In an early model of the statue by the French sculptor Frédéric-Auguste Bartholdi from 1870, Lady Liberty is depicted holding broken chains in her left hand, a clear reference to emancipation. Bartholdi based the statue on the Roman goddess Libertas, who is usually depicted wearing a Phrygian cap, traditionally worn by freed Roman slaves.
In Bartholdi’s final model, the broken chains in the statue’s hand were replaced with a tablet that represented the rule of law. Bartholdi placed the broken shackle and chains beneath Lady Liberty’s feet, making it nearly impossible for visitors to see at most angles.
“In a way it’s a hidden secret,” said Edwin Schlossberg, who led the design of the museum. “You can’t see them unless you’re in a helicopter.”
A 10-minute documentary shown in the museum includes an aerial shot of the statue, allowing many visitors to see those broken chains for the first time.
A Shift to an Emblem of Immigration
It is far more common to associate the Statue of Liberty with immigration rather than emancipation. But it wasn’t until years after the statue’s dedication that it became an icon for the waves of immigrants seeking a better life in the United States.
The statue opened with much fanfare on Oct. 28, 1886. That was six years before the government opened Ellis Island, the inspection site that more than 12 million immigrants would pass through in the decades to come.
In an effort to raise money for the statue’s pedestal, Emma Lazarus wrote the 1883 poem “The New Colossus,” describing the statue welcoming the “huddled masses yearning to breathe free.” The poem wasn’t affixed to the pedestal until 1903, after Lazarus’s death.
In the museum, visitors will hear recordings of immigrants remembering the moment they first caught sight of the statue on their way to the United States.

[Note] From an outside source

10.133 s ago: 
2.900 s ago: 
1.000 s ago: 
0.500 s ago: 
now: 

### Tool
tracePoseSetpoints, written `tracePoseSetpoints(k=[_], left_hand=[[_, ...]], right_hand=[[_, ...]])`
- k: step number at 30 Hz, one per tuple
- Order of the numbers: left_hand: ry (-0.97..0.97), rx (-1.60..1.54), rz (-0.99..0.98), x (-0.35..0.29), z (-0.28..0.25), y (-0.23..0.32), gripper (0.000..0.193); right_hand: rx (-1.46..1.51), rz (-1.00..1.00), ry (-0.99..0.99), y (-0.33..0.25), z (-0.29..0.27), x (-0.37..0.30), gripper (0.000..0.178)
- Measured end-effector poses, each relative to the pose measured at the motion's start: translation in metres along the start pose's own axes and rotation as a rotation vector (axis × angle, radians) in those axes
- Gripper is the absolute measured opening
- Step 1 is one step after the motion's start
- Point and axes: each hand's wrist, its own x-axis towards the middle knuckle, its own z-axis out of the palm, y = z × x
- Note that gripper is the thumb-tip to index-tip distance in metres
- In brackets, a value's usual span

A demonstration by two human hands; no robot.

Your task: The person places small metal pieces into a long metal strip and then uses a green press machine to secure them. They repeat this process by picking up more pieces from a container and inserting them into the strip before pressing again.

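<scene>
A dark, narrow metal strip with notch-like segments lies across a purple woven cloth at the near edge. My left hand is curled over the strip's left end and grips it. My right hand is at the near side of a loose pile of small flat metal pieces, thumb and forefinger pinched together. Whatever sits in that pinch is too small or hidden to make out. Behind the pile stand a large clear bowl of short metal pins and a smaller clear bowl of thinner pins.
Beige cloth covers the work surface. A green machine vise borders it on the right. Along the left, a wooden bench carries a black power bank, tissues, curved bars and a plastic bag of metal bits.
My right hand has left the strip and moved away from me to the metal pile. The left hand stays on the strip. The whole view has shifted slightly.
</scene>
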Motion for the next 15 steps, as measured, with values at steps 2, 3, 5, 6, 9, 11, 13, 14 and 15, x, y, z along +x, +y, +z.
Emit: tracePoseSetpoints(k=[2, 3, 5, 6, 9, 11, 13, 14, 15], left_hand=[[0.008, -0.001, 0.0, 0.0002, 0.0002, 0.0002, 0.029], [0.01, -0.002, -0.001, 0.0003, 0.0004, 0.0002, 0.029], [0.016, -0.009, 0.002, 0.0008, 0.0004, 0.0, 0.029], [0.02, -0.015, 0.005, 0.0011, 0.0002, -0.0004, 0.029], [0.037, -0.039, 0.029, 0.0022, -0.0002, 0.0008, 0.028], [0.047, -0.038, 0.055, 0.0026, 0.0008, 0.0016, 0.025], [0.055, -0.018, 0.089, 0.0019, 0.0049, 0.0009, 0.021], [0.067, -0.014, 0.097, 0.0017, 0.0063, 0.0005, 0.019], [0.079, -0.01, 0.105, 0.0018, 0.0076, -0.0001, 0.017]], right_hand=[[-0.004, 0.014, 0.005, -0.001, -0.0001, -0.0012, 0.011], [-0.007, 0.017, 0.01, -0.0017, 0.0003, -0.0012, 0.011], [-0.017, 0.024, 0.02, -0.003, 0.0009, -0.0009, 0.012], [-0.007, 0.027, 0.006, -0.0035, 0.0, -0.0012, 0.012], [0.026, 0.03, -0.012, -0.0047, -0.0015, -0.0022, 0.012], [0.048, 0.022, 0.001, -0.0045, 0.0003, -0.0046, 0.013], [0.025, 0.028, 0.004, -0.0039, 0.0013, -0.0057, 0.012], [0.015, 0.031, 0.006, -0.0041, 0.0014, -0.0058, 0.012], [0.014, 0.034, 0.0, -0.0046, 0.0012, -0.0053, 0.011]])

“It’s hard to believe for a while that you’re really going to be in this country, but when you see the Statue of Liberty, you know it’s there,” one voice said. “It’s thrilling.”
For Many, the Statue Was a Broken Promise
The museum doesn’t shy away from the fact that this symbol of “universal liberty” was far from a reality for people of color and women during the late 19th century and for decades afterward.

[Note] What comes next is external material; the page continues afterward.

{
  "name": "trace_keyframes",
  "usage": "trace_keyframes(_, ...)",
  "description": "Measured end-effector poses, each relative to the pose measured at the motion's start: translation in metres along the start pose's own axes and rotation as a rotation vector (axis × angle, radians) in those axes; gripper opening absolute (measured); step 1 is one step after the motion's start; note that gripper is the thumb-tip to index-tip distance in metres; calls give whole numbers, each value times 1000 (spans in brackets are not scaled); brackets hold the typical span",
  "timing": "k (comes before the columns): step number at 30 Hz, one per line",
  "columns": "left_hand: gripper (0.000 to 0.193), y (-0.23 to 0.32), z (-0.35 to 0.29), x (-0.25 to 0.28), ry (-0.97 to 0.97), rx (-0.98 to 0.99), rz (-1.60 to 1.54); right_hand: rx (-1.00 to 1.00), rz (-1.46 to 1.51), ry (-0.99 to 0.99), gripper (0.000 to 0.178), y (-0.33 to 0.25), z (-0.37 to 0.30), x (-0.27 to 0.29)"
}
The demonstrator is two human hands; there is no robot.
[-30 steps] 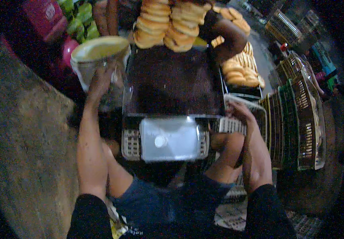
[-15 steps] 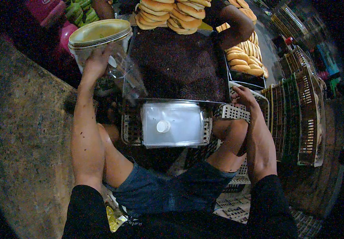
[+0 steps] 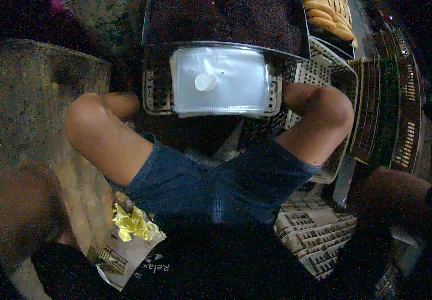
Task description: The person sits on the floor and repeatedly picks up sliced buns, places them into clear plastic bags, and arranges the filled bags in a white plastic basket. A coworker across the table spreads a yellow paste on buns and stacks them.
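Observation:
My left hand [image 3: 26, 202] is a brown blur low on the left, beside my raised thigh; its fingers cannot be made out. On the lower right, my right hand [image 3: 393, 190] is equally smeared and dark, near the side crates, and whether it holds anything is hidden. Between my knees lies a stack of clear plastic bags [image 3: 236, 95], resting on a perforated plastic crate [image 3: 157, 100]. A small white round cap [image 3: 205, 82] sits on top of the bags. Neither hand touches the stack.
Beyond the bags is a dark cloth-like surface [image 3: 226, 22] with a metal edge. Bread rolls [image 3: 328, 17] fill a black tray at the upper right. Crates [image 3: 381, 110] stand along my right. Crumpled yellow wrapping [image 3: 136, 223] lies by my left hip.
My left hand has left the white bucket and swung back low on the left. My right arm has drawn back from the crate. The view has tipped down, so bucket and stacked flat breads are gone.

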State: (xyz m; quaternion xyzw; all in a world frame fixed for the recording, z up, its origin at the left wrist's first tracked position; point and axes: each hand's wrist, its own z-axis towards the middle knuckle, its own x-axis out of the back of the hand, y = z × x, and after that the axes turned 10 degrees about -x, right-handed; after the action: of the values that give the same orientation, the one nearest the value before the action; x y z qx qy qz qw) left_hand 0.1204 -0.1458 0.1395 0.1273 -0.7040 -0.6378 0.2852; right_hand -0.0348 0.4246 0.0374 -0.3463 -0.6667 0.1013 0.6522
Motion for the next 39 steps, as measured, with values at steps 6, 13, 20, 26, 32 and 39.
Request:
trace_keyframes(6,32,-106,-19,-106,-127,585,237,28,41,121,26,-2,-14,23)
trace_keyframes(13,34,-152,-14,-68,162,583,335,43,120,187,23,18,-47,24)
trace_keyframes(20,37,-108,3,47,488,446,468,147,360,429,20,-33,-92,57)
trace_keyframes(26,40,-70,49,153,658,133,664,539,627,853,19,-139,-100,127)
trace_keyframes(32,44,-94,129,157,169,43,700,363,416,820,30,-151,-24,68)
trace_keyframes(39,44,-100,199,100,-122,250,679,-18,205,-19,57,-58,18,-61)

That point is highlighted by a quote taken from the African-American-owned Cleveland Gazette, which wrote one month after the statue’s opening, “Shove the Bartholdi statue, torch and all, into the ocean until the ‘liberty’ of this country is such as to make it possible for an inoffensive and industrious colored man in the South to earn a respectable living for himself and family, without being ku-kluxed, perhaps murdered, his daughter and wife outraged, and his property destroyed.” It also quotes a suffragist pointing out the inconsistency of using a female figure as the face of political liberty when women did not yet have the right to vote.

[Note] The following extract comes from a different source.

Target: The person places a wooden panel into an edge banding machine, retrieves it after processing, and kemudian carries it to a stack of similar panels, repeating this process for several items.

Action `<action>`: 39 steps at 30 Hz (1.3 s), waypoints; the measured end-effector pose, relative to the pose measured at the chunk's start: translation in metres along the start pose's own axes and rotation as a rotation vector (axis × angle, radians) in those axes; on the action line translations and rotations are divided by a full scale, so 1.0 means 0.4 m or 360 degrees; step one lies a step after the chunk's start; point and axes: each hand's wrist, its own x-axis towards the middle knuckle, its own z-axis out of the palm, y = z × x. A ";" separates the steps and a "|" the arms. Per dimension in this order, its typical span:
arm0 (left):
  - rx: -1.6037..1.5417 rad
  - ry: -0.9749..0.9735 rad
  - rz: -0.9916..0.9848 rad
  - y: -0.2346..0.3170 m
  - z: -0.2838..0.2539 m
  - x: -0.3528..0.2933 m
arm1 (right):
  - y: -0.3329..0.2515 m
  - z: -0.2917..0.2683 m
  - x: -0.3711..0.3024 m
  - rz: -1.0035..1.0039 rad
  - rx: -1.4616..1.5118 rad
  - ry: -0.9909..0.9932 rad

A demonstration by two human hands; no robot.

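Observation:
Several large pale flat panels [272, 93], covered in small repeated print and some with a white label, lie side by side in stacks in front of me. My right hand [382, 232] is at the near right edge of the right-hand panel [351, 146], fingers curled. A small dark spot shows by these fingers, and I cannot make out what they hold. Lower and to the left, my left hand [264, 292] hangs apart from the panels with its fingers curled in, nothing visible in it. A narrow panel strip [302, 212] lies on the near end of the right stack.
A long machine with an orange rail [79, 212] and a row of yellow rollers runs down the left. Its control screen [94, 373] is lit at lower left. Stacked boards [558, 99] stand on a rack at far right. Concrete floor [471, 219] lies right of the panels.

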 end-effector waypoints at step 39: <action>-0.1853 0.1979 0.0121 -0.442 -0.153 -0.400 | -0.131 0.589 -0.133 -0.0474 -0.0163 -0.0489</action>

This skepticism toward the statue, which continued into the modern era, was notably missing from the previous experience of visiting the landmark, said Alan M. Kraut, an American University professor who chaired the museum’s history advisory committee. While the museum is intended to celebrate the concept of liberty, Professor Kraut said, it also pokes holes in it.
“It’s an incomplete message in a lot of ways,” he said. “Liberty was denied to many, many people when the statue was first being conceived.”
A Symbol Beyond America
Each ferry pulling up to the island could be a floating United Nations. Of the millions of people traveling to see the Statue of Liberty each year, many are visiting the United States from other countries.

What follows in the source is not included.